The workshop will explain the role of LADO and also explore ways of engaging effectively communicating in LADO strategy meetings through an exploration of an actual scenario. (anonymised)
11. Solution-focused reflecting team: Andrew Calcott
This workshop will introduce you to the SF Reflecting Team model described by Harry Norman and colleagues in Bristol. This is a very structured model of case discussion that brings the best out of the participants whilst making the most of the time available. Previous participants have gone on to introduce this practice into their own workplaces.
The workshop is suitable for people who are both new to the Solution Focused approach and those with years of experience. A brief overview of the model will be followed by active discussion of real cases. Folk who have attended this well-received workshop in the past are very welcome to come back and join in our lively discussions.
Andrew Callcott is a mental health nurse, with an interest in SFBT going back to 1993 when a Michael Durrant workshop infected him with a bug that he has been unable to shake off. With an MA in SFBT and experience applying this approach in variety of settings including self harm/suicide prevention, primary care, and crisis resolution. Andrew currently works as a psychological therapist in Northumberland. He has published a number of articles on the solution focused approach, and presented at conferences in the UK and abroad.
12. SFBT and CBT - A Marriage made in Heaven???? Janine Ross
A year on Janine looks at the CBT versus SFBT controversy from a different angle to the ‘kicking and screaming one’ presented last year Does being a CBT therapist mean you have to throw the SFBT baby out with the bath water?
The workshop will have examples of techniques and cases and ask whether the similarities and strengths of these 2 approaches can be used together in a harmonious, positive and productive ‘marrying’ of the ways or is there ‘trouble and strife’ ahead?
13. Solution-focused journeys: Matthew Moore
I am an Occupational Therapist by profession and use a Solution Focussed Approach throughout my work with clients.
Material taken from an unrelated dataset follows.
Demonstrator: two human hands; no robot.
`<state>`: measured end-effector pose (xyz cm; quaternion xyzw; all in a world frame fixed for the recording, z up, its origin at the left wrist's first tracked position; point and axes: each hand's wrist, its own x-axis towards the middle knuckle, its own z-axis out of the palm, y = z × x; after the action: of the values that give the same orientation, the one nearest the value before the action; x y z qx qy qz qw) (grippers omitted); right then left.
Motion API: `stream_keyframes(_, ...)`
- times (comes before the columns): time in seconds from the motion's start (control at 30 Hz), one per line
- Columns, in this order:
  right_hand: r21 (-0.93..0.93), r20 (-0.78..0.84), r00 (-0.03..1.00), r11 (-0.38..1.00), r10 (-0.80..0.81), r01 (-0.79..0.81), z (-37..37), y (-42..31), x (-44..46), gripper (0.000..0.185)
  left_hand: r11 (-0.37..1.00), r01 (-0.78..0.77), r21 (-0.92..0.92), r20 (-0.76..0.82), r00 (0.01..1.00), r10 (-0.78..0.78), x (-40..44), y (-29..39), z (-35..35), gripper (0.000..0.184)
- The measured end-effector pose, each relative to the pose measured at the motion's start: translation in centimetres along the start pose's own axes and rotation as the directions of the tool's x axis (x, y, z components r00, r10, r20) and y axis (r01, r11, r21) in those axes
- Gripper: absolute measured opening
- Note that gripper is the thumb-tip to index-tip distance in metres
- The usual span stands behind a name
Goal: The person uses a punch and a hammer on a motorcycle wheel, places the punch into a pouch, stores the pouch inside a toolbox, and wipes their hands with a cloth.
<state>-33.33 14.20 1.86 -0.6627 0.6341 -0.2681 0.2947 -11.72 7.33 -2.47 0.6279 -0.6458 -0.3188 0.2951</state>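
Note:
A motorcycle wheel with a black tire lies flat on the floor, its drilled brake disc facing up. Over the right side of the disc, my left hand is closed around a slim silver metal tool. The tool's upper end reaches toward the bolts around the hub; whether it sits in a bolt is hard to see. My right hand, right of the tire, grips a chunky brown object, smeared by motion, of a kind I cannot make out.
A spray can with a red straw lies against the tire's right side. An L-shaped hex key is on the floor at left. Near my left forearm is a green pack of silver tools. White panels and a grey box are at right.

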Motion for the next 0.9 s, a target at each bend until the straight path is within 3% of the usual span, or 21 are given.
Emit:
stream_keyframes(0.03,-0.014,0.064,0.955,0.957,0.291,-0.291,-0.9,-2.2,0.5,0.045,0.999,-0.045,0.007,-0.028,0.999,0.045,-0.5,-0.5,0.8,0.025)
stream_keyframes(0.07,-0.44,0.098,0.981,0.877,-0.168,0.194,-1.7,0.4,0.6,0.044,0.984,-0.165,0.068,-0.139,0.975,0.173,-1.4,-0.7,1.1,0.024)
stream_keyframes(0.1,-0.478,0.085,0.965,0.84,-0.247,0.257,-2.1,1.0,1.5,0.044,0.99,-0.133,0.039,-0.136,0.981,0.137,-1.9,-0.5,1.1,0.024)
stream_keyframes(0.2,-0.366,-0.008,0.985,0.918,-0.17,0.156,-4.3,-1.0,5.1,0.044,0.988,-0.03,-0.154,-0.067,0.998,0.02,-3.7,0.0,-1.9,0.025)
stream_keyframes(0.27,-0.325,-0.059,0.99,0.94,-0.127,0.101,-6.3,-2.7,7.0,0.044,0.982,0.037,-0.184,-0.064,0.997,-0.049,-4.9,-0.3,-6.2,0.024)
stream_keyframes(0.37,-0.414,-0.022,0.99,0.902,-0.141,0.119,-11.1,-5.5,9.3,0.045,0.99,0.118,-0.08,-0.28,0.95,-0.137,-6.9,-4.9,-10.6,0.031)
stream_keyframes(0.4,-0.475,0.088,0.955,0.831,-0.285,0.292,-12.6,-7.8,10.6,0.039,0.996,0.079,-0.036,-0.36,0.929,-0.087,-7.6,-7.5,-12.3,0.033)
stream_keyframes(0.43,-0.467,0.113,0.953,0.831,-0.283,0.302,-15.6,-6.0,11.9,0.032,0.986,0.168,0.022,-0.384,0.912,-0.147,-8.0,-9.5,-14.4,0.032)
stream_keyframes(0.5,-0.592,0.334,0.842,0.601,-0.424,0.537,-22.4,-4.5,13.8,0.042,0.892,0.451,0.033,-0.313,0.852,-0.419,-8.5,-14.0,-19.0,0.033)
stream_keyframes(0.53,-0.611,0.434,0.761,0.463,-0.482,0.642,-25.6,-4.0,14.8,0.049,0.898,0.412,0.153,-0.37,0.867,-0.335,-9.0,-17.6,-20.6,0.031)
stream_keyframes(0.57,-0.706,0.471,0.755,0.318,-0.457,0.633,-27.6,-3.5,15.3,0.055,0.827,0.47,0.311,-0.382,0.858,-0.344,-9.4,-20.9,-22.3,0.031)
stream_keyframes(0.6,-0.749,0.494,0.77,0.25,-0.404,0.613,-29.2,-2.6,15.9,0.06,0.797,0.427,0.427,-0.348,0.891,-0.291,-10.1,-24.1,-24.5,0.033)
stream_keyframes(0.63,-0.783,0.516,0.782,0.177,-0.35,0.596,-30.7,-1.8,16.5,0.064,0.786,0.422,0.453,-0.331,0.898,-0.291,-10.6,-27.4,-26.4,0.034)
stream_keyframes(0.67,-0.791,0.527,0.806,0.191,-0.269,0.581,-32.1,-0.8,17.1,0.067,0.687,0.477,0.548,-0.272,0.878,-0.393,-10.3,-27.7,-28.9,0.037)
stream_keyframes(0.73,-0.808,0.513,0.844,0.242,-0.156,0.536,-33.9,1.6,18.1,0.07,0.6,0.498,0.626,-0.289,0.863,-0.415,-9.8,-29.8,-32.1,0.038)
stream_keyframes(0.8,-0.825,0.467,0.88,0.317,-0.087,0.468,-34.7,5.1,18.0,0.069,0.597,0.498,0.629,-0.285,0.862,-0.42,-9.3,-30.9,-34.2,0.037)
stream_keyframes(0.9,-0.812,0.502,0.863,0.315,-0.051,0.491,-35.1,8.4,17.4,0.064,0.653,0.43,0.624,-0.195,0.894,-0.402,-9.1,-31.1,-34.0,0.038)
Like many others who use the approach I have gone through a journey of discovery, learning, training, and practice. This is an on-going journey of development and change, at times being very much a purist and at others being much more relaxed in its use.
In the workshop I will share some of my experiences and in small groups or pairs we will investigate what makes our SF Mojo tick now, what got us into it in the first place, how it has changed over time, what we have stopped doing because we felt it no longer worked, what we might try again but had forgotten about and anything else that seems relevant. We will consider what is important in terms of technique, attitude and philosophy and maybe even what is solution focussed.
The session will end with a conversation about what we have found and we will each go away with at least one great new idea to steal/borrow/try and a revitalised enthusiasm for what we do.
Matthew Moore has worked in the Condition Management Programme in South Tyne and Wear for the last 6 years. Prior to that he had worked in more traditional Occupational Therapy roles in Social Services, Community Mental Health, forensic psychiatry and others since qualifying from Northumbria in 1996. He gained the BRIEF Diploma in 2009 and has used the Solution Focussed Approach to underpin his work in since 2006.